TASK GOAL
Which lines below contain the word "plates"? Copy each of them.

(Beginning of ENTRIES SUPPLIED)

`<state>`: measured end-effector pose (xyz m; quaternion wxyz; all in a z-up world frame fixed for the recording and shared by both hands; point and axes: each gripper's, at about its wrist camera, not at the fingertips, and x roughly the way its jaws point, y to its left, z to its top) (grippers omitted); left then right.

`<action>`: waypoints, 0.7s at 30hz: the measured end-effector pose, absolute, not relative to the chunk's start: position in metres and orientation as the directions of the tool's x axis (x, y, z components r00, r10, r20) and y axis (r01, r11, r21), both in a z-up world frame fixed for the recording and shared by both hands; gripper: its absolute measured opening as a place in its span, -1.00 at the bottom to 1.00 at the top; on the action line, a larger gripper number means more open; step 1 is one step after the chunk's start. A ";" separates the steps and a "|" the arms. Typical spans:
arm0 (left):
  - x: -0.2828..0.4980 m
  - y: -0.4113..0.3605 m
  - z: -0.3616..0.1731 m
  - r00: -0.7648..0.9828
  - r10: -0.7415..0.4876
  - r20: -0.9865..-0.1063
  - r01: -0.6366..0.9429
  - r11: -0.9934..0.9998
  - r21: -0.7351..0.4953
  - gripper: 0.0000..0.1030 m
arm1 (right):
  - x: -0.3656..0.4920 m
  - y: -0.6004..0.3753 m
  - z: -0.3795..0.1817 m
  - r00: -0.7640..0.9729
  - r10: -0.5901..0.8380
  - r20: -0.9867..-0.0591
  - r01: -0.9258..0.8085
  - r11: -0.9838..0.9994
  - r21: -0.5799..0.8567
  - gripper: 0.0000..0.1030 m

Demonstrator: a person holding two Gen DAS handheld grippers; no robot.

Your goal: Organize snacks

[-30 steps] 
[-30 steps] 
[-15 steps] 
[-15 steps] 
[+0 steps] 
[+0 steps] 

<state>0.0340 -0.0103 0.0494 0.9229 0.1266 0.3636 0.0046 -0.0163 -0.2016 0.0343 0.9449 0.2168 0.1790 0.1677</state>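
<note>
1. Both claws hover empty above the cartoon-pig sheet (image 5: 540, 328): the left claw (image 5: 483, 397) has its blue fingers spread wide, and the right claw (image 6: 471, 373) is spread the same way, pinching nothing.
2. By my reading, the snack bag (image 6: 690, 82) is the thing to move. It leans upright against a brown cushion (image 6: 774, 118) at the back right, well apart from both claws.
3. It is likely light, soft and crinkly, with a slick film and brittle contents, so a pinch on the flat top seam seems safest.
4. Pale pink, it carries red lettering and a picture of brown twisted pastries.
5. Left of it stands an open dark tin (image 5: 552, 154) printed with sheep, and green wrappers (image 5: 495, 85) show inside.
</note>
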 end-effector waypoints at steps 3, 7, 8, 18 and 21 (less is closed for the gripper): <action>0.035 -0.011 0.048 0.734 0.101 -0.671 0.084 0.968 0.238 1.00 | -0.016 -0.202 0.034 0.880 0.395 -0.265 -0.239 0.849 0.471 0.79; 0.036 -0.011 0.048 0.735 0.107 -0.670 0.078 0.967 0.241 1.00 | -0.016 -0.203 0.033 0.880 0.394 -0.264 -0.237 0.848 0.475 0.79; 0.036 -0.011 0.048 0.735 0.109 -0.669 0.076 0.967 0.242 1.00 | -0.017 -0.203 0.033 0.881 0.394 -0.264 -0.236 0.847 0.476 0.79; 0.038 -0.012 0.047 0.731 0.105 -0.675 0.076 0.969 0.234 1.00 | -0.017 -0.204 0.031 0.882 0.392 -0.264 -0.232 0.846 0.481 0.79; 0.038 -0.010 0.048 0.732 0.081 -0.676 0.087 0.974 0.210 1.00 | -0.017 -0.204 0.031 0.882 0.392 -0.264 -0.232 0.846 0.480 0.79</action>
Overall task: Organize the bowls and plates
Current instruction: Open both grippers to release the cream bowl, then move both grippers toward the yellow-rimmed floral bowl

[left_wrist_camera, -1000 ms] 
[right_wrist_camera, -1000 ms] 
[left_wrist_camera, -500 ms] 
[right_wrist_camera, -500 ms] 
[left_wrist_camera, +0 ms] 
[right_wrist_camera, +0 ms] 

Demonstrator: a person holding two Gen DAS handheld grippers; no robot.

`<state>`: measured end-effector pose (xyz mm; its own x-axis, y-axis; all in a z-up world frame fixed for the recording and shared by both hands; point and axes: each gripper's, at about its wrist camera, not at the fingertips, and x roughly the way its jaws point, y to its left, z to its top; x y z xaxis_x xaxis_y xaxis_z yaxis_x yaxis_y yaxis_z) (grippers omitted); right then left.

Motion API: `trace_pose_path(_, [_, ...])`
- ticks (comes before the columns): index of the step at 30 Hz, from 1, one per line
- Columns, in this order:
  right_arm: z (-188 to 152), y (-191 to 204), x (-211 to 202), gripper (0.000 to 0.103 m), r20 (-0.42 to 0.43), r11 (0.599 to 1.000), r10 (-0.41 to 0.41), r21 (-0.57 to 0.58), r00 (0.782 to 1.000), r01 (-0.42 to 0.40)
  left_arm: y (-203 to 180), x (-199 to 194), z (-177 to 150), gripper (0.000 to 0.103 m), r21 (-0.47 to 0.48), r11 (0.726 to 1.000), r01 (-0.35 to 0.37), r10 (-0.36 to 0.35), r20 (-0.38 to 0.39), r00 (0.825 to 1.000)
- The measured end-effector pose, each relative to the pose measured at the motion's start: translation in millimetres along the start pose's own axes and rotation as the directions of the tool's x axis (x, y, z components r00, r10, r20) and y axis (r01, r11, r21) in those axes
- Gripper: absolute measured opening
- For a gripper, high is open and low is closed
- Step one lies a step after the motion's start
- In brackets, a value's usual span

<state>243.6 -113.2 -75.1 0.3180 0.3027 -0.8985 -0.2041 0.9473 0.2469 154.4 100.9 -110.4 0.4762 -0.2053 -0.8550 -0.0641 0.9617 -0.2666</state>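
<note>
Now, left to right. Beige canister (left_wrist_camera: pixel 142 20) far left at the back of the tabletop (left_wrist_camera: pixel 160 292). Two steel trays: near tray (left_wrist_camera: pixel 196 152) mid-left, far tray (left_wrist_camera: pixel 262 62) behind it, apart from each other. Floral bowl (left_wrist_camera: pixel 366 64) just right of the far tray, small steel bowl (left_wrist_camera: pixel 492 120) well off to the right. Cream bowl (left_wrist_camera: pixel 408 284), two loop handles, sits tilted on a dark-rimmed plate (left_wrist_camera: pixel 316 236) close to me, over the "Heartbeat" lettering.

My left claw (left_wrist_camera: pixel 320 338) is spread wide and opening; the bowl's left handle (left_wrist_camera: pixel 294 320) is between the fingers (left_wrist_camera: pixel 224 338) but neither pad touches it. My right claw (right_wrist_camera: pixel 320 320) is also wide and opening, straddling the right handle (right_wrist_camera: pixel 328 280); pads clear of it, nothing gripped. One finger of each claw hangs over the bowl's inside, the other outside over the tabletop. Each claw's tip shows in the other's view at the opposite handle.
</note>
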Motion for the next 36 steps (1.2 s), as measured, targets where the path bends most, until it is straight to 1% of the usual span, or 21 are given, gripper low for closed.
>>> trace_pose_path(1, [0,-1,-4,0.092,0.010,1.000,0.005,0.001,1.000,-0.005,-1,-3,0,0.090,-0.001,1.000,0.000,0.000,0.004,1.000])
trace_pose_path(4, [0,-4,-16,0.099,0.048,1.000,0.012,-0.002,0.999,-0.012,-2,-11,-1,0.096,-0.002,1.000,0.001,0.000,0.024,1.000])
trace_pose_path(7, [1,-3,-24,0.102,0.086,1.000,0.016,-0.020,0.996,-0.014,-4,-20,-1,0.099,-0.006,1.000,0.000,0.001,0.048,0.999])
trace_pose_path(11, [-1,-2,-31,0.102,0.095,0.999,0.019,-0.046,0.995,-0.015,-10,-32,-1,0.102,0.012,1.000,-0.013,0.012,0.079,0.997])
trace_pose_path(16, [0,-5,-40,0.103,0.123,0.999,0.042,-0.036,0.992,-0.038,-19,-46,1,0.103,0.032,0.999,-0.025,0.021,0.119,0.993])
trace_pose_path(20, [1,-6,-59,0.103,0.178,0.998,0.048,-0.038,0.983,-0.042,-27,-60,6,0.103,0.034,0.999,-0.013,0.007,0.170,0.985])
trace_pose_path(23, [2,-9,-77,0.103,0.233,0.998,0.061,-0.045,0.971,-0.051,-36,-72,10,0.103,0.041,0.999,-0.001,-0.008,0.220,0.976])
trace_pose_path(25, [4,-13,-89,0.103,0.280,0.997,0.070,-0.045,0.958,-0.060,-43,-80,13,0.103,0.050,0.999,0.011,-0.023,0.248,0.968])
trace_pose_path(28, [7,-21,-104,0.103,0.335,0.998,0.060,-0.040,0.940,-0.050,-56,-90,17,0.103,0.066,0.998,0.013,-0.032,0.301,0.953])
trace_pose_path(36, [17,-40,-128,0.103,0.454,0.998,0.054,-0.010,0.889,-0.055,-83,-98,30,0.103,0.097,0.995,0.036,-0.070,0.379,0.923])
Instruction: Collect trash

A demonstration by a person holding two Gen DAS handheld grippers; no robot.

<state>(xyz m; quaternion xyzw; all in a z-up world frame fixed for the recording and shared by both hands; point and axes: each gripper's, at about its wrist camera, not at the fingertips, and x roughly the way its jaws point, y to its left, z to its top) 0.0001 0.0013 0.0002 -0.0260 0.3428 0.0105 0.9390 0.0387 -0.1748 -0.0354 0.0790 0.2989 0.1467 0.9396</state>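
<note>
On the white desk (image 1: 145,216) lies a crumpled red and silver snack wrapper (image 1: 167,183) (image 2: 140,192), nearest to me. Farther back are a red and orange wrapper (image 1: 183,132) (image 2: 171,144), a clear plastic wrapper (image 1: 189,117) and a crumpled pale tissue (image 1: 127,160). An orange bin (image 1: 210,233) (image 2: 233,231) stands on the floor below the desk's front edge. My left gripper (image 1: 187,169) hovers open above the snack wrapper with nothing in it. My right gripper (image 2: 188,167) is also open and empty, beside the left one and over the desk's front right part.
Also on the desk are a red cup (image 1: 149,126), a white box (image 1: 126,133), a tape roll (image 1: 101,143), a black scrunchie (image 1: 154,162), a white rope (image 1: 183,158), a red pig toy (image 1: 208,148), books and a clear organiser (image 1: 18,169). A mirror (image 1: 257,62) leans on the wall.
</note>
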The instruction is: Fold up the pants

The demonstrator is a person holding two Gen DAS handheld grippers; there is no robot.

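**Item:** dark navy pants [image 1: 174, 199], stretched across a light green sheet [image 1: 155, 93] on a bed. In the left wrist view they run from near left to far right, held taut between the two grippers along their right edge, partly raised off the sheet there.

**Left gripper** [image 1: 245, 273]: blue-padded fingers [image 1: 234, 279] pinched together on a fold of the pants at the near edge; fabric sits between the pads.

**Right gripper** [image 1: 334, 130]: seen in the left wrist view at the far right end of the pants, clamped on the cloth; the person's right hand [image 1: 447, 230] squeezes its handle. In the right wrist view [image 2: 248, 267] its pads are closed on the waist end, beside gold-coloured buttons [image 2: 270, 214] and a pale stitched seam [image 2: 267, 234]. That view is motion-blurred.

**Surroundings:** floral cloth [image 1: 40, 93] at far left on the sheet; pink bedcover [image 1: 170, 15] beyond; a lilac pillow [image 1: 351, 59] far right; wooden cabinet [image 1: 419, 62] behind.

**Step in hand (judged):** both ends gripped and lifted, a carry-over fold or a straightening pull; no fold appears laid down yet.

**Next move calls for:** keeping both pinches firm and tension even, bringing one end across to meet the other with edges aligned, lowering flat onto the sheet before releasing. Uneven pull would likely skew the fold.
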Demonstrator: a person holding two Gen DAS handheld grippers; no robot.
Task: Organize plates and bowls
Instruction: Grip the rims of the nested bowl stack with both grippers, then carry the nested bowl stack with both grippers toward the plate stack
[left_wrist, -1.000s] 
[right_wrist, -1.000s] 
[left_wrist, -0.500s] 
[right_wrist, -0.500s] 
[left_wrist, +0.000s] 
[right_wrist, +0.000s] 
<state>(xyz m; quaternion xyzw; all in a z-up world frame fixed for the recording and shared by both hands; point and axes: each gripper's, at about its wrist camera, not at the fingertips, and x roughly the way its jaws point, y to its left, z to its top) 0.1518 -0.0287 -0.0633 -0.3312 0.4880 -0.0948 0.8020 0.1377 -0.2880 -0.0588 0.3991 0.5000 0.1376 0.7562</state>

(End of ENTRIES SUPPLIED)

COMPLETED EXERCISE
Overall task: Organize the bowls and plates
Task: Organize plates and bowls

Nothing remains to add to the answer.